Author: Sosuke Natsukawa

The Cast Who Saved Books is a short novel blending magical realism, philosophy, and the love of books and cats. The novel follows a high school student, Rintaro, who inherits his grandfather’s bookshop following his grandfather’s death. Rintaro is a withdrawn and shy person, and enjoys reading. When he encounters a talking cat, Tiger, who takes him to various labyrinths to save books, in different ways, he finally opens up not just to the cat, but also to a high school friend who was coming to visit him. These labyrinths initially looked just like magic because Rintaro and the cat walk through otherwise invisible walls and go to different worlds, but there is philosophy and criticism of consumerism underneath this magical storytelling.

Natsukawa skillfully critiques how we collect books without always reading them, and we just keep them locked up in cupboards as a status symbol. Equally, some try to read too much and too fast, without enjoying books, just to gain status by being seen as well-read, without assigning proper meaning to books. This story is then paired with another labyrinth that critiques speed-reading and today’s world’s desire to read quickly, and only focus on reading book summaries. This is presented through a person who is cutting books into short sentences so that people can just read that and get a gist of the book, which means that reading loses meaning and depth.

However, this is also a criticism of the current culture, where people have a low attention span and only look at what they can use in self-presentation and promotion without ascribing meaning to interactions such as reading.

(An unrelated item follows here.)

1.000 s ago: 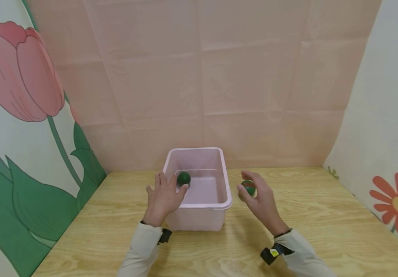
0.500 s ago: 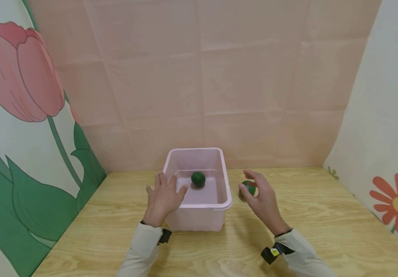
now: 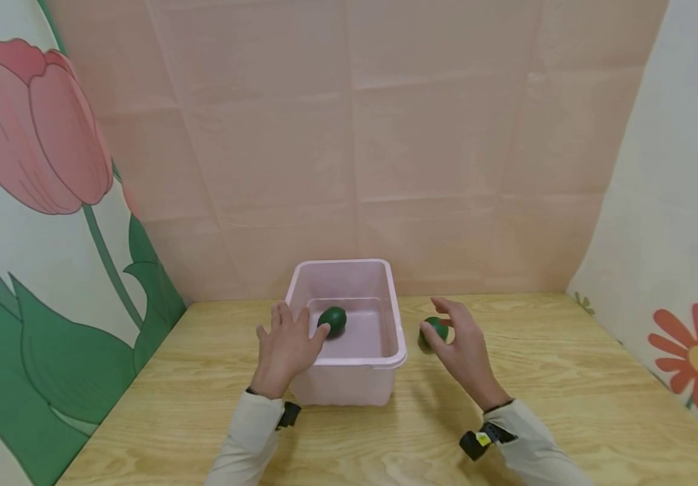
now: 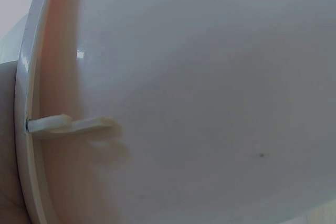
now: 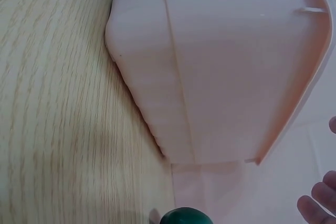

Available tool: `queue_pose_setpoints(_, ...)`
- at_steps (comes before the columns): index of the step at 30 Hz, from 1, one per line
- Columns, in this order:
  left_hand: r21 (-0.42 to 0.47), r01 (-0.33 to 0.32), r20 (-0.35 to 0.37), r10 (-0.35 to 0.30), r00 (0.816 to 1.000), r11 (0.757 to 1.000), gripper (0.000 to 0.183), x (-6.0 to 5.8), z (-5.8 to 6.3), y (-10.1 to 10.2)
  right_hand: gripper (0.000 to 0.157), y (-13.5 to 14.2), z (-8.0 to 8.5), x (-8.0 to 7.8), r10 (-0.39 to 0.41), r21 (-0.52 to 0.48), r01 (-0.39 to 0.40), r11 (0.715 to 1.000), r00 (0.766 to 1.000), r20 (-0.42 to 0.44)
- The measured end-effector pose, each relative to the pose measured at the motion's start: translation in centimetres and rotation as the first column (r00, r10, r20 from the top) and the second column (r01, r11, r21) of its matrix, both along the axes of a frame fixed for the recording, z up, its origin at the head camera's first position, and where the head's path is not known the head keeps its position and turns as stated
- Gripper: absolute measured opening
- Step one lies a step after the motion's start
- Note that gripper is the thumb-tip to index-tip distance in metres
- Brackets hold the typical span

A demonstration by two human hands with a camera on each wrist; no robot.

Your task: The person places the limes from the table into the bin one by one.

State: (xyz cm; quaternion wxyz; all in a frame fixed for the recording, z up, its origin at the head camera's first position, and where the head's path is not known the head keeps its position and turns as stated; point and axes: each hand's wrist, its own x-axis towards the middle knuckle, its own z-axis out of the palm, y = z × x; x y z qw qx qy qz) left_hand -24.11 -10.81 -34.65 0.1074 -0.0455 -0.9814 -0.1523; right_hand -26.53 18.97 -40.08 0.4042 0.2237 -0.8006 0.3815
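A pink plastic bin (image 3: 343, 386) stands on the table. Inside it lies a dark green, oval, fruit-like thing (image 3: 333, 321). My left hand (image 3: 285, 347) spreads its fingers over the bin's left rim; its thumb overlaps the green oval in the head view, and contact cannot be told. To the right of the bin is a green, rounded thing (image 3: 436, 329), partly covered by the loosely bent thumb and fingers of my right hand (image 3: 467, 354). In the right wrist view, fingertips (image 5: 314, 209) show apart from the green thing (image 5: 186, 216).
The wooden table (image 3: 568, 378) runs back to a peach sheet (image 3: 446, 169). Flower-printed panels stand at left and right. The bin's outer wall (image 4: 199, 87) fills the left wrist view.
The green oval in the bin rolled right, then back left toward the left thumb. The other green thing turned, its red patch now out of sight. The right hand shifted slightly right.
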Motion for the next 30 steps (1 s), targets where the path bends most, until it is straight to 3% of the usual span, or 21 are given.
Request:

Equally, another labyrinth critiques books being reduced to products and only books that sell being published and promoted, thus commercializing literature while pushing less conventional books and authors aside. This part is a perfect critique of how literary agents currently work, e.g., over-saturating the market with bookish books where some are so poorly written that they potentially distract from meaningful books about books that deserve to be written and read. Equally, less conventional books that do not follow trends get ignored.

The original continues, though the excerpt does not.